— WHAT YOU SHOULD DO —
Repeat all of the data below word for word, keeping no images.

══════════

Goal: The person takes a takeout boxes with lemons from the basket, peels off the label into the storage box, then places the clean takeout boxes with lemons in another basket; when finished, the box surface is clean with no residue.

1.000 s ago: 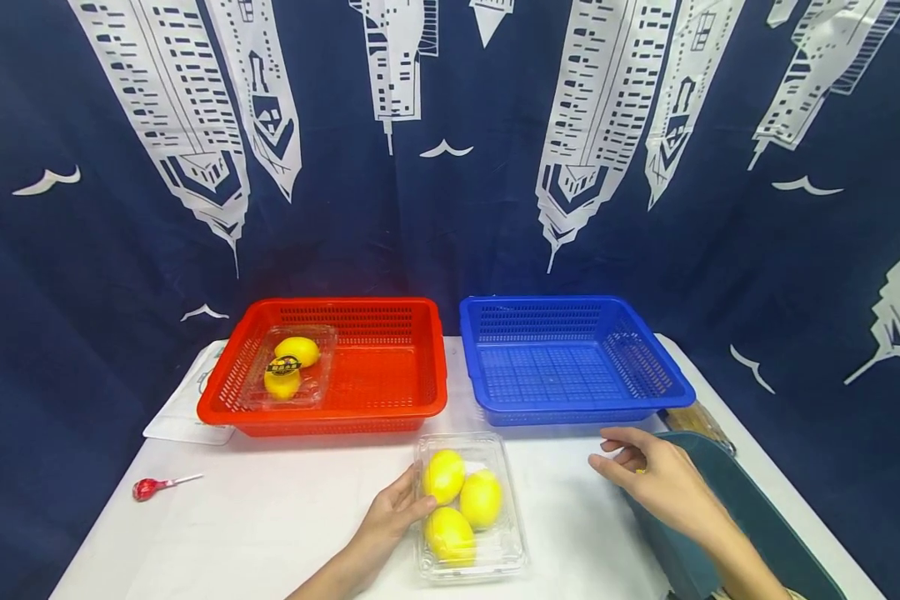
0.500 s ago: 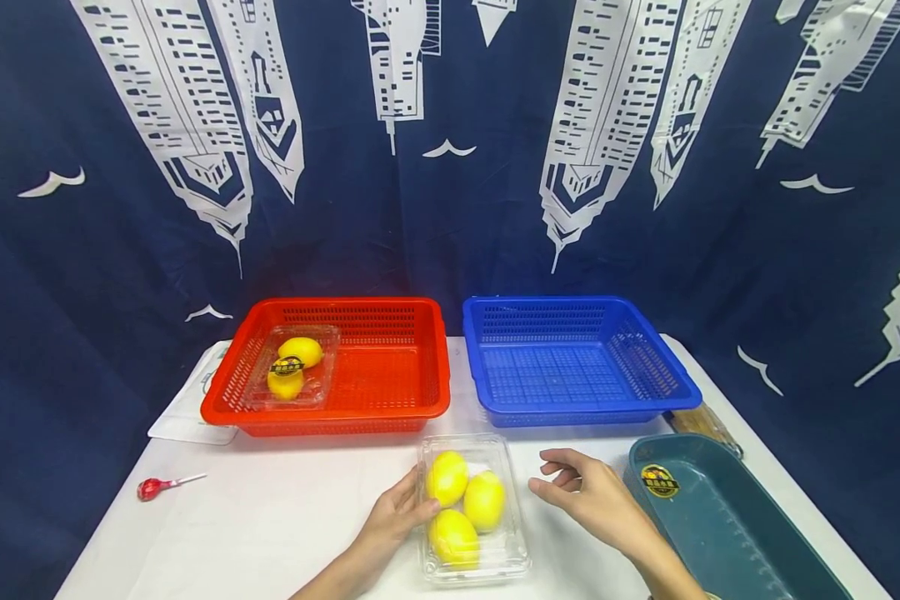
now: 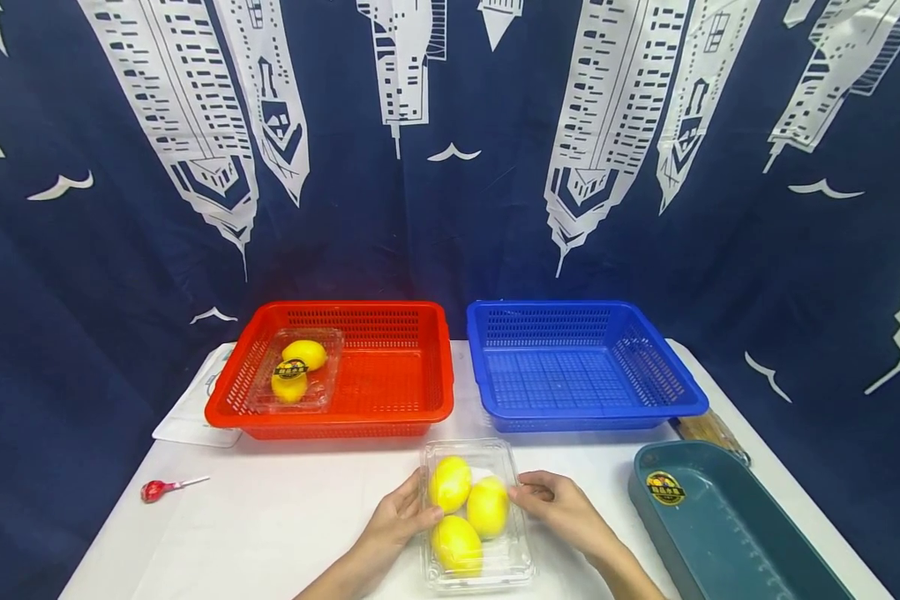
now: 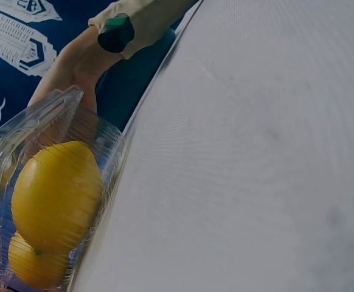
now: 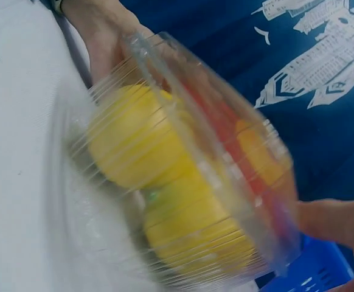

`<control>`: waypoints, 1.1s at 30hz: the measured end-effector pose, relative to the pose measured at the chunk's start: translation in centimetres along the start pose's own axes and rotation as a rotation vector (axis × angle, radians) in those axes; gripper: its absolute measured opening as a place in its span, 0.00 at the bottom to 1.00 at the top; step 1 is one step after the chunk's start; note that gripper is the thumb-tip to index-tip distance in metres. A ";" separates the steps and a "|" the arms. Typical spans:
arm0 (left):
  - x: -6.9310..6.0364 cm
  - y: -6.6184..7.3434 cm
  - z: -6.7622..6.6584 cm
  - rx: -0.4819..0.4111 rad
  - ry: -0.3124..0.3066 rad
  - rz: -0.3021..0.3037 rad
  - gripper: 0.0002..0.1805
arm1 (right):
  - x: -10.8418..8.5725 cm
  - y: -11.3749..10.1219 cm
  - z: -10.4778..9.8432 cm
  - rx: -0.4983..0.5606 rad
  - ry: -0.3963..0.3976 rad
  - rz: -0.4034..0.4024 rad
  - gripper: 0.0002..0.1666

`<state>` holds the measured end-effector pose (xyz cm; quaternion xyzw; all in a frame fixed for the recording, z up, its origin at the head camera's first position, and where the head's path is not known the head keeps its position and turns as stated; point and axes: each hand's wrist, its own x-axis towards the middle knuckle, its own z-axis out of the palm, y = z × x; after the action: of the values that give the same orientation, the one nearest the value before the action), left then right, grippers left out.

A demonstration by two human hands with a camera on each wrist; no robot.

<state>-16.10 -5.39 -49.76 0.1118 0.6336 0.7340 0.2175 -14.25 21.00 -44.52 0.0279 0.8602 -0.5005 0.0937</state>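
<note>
A clear plastic clamshell box [image 3: 504, 550] with three lemons [image 3: 457, 546] inside lies on the white table, its lid down. My left hand [image 3: 390, 521] grips its left side, thumb over the lid's edge. At the right side, my right hand [image 3: 566, 512] holds the box's edge, thumb on the lid and fingers bent beside it. Seen from the left wrist, ribbed plastic covers two lemons [image 4: 56, 198]; the left hand is nearly out of that view. Blurred in the right wrist view, the box [image 5: 92, 225] stands close to the right hand [image 5: 341, 234].
A red basket [image 3: 390, 421] holds another clear box [image 3: 318, 392] with lemons and a round black label. Beside it stands a blue basket [image 3: 585, 414]. At right is a teal bin [image 3: 720, 517] bearing a round sticker [image 3: 666, 488]. A red lollipop [image 3: 153, 490] lies at left.
My right hand has moved left from over the teal bin to the right side of the clamshell box. My left hand keeps its grip and the box stays in place.
</note>
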 end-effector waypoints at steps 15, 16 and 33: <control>-0.1 0.1 -0.5 -0.088 -0.105 0.003 0.48 | 0.5 0.9 1.3 0.131 -0.161 -0.019 0.35; -0.1 0.1 -0.6 -0.093 -0.110 0.001 0.48 | 0.5 0.9 1.3 0.167 -0.190 -0.024 0.36; -0.1 0.2 -0.3 0.065 -0.100 0.026 0.45 | 0.9 1.6 1.9 0.269 -0.220 -0.062 0.36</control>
<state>-16.18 -5.76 -49.61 0.1637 0.6437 0.7095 0.2355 -14.63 20.15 -46.93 -0.0414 0.7703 -0.6140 0.1671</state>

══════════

— YOUR RESPONSE —
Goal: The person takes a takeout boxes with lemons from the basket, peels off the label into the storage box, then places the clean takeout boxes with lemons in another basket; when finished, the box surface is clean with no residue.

1.000 s ago: 
0.500 s ago: 
now: 
now: 
now: 

`<control>`: waypoints, 1.1s at 30hz: the measured end-effector pose, relative to the pose measured at the chunk's start: translation in centimetres along the start pose's own axes and rotation as a rotation vector (axis × angle, radians) in those axes; gripper: its absolute measured opening as a place in its span, 0.00 at the bottom to 1.00 at the top; step 1 is one step after the chunk's start; note that gripper is the thumb-tip to index-tip distance in metres. A ";" separates the steps and a "|" the arms. Typical spans:
arm0 (left):
  - x: -6.9310..6.0364 cm
  - y: -6.6184..7.3434 cm
  - z: -6.7622..6.6584 cm
  - rx: -0.4819..0.4111 rad
  - ry: -0.3124..0.3066 rad
  - rz: -0.3021..0.3037 rad
  - gripper: 0.0002..0.1805
arm1 (right):
  - x: -10.8418..8.5725 cm
  - y: -11.3749..10.1219 cm
  - z: -10.4778..9.8432 cm
  - rx: -0.4983..0.5606 rad
  - ry: -0.3963..0.3976 rad
  - rz: -0.4034..0.4024 rad
  - gripper: 0.0002..0.1666

`<state>` holds the measured end-effector pose (xyz cm; quaternion xyzw; all in a frame fixed for the recording, z up, its origin at the head camera's first position, and where the head's path is not known the head keeps its position and turns as stated; point and axes: each hand's wrist, its own x-axis towards the middle knuckle, its own z-axis out of the palm, y = z × x; after the action: of the values that give the same orientation, the one nearest the value before the action), left then right, grippers left out.

A demonstration by two human hands with a camera on each wrist; no robot.

<state>-16.10 -5.39 -49.76 0.1118 0.6336 0.7340 0.2175 -14.25 21.00 -44.52 0.0279 0.8602 -0.5005 0.0937</state>
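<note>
A clear plastic clamshell box [image 3: 504, 550] with three lemons [image 3: 457, 546] inside lies on the white table, its lid down. My left hand [image 3: 390, 521] grips its left side, thumb over the lid's edge. At the right side, my right hand [image 3: 566, 512] holds the box's edge, thumb on the lid and fingers bent beside it. Seen from the left wrist, ribbed plastic covers two lemons [image 4: 56, 198]; the left hand is nearly out of that view. Blurred in the right wrist view, the box [image 5: 92, 225] stands close to the right hand [image 5: 341, 234].
A red basket [image 3: 390, 421] holds another clear box [image 3: 318, 392] with lemons and a round black label. Beside it stands a blue basket [image 3: 585, 414]. At right is a teal bin [image 3: 720, 517] bearing a round sticker [image 3: 666, 488]. A red lollipop [image 3: 153, 490] lies at left.
My right hand has moved left from over the teal bin to the right side of the clamshell box. My left hand keeps its grip and the box stays in place.
</note>
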 end-effector waypoints at steps 15, 16 and 33: <control>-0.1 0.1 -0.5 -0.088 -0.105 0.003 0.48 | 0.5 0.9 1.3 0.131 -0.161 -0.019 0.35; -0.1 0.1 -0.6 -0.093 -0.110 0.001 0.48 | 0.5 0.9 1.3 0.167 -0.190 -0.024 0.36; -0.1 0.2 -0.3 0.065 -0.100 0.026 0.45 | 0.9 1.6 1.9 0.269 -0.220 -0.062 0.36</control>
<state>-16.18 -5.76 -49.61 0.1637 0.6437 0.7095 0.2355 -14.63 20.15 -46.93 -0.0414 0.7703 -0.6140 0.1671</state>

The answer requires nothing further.